Quando será a abertura desse espaço?
Em janeiro arrancamos em força.
A solidariedade tem um papel importante na sua vida. Sente que deve retribuir o que a sociedade lhe dá?
Para mim, a vida como a conhecemos não pode ser apenas os nossos objetivos: família, trabalho e a nossa diversão… Se nós existimos como comunidade, tem de haver algo mais do que isso. E fazer algo mais é cooperar. Tem de haver ajuda e apoio. É ridículo se a nossa vida for só trabalhar, criar os filhos e divertirmo-nos. É pouco. A vida pode-nos completar e enriquecer. Todas as experiências de solidariedade em que estive envolvido podem trazer riqueza porque contactarmos com outras realidades deixa-nos mais ricos.
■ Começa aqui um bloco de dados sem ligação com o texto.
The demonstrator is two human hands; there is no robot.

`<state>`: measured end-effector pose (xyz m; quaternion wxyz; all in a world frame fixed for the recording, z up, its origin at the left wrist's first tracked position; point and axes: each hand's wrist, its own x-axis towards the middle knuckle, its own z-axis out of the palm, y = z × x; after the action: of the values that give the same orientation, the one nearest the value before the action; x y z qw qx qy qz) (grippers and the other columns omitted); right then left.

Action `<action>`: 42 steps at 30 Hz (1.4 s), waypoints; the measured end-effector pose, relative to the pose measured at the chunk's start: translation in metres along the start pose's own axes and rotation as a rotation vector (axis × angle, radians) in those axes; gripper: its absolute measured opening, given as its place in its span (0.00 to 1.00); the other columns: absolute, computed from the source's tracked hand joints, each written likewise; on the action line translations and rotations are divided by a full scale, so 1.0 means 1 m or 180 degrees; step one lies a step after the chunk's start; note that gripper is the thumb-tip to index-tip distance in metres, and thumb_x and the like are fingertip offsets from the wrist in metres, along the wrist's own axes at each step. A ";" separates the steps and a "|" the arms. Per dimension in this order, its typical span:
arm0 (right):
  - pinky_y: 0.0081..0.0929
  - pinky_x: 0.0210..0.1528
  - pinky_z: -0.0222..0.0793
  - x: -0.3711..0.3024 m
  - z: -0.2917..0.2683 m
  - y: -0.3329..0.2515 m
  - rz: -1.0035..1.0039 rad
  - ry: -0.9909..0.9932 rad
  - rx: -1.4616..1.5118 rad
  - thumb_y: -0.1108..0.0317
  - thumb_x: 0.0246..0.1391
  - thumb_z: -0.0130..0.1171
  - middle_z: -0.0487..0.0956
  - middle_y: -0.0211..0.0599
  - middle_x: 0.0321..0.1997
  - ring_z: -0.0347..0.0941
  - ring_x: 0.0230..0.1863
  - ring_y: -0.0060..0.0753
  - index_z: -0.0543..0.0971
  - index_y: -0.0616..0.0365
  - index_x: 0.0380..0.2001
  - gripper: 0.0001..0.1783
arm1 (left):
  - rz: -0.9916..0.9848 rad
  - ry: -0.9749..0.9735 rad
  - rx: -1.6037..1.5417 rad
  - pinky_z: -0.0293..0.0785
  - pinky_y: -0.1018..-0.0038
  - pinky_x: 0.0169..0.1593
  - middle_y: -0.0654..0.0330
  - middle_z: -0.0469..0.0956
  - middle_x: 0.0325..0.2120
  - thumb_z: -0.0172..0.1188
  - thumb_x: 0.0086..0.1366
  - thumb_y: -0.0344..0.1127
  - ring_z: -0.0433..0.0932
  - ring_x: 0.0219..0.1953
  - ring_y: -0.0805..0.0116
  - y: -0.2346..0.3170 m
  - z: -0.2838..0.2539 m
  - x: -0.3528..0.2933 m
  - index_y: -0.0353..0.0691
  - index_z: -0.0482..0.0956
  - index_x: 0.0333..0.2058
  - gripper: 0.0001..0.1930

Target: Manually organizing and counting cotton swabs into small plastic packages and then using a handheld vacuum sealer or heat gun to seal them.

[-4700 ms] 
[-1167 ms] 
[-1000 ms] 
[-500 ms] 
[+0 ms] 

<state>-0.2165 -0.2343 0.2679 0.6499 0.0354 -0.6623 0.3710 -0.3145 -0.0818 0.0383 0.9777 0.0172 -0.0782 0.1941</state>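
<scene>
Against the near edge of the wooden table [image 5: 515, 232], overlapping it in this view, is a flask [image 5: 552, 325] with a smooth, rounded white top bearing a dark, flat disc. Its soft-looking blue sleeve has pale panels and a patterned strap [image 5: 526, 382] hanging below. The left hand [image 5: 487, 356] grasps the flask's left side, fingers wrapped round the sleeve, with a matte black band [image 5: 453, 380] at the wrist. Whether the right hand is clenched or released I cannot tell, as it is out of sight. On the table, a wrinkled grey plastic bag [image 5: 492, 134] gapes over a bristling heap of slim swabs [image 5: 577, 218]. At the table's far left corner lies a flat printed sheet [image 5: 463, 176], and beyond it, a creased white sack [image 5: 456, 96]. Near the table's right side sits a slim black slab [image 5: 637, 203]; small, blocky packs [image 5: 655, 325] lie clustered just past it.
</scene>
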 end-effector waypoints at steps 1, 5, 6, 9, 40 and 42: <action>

E, no fundo, não deixa de ser um exercício egoísta porque é para nos sentirmos bem e para sentirmos que ajudamos os outros.
Essas atividades não fazem parte da sua faceta pública...
E eu faço questão que assim seja. Quando me fazem um convite e me dizem que irá estar presente a imprensa, eu digo logo que não irei... Eu tive uns anos em que ia ao IPO para estar com crianças e era um processo difícil. A primeira vez foi difícil. Uma pessoa sai de lá derrotada, mas ao mesmo tempo com esperança. Eu vou lá cantar e é uma festa. Fiz uma participação de Natal na Comunidade Vida e Paz. Fiz um trabalho de fim de curso na Escola de Hotelaria e aproveitei o facto de conhecer muitas pessoas para as convidar a ir fazer palestras na escola e demonstrações culinárias. Mas o projeto ganhou proporções tão grandes que tínhamos alunos do país inteiro a assistir. Depois fomos para o Casino Estoril e fizemos um concerto solidário. Os chefs estavam na cozinha a cozinhar com os meus colegas e na sala os meus colegas de sala estavam a ajudar o pessoal de sala. Foi uma forma que encontrei de pôr os alunos a trabalhar com os profissionais que os motivam. Na altura em que fui ao Casino Estoril apresentar esse projeto, um dos diretores achou que isso era uma grande loucura e, quando o concretizei, lembro-me de estar nas escadas do Salão Preto e Prata, com os sapatos tirados, e de ele ter-me dito que foi um dos eventos mais bonitos que o Casino já fez. E isso deixou-me muito feliz…
Eu tenho de acabar esta entrevista a perguntar-lhe se continua "a aprender a ser feliz"?
Eu sabia que ia fazer essa pergunta! Continuo. Todos os dias.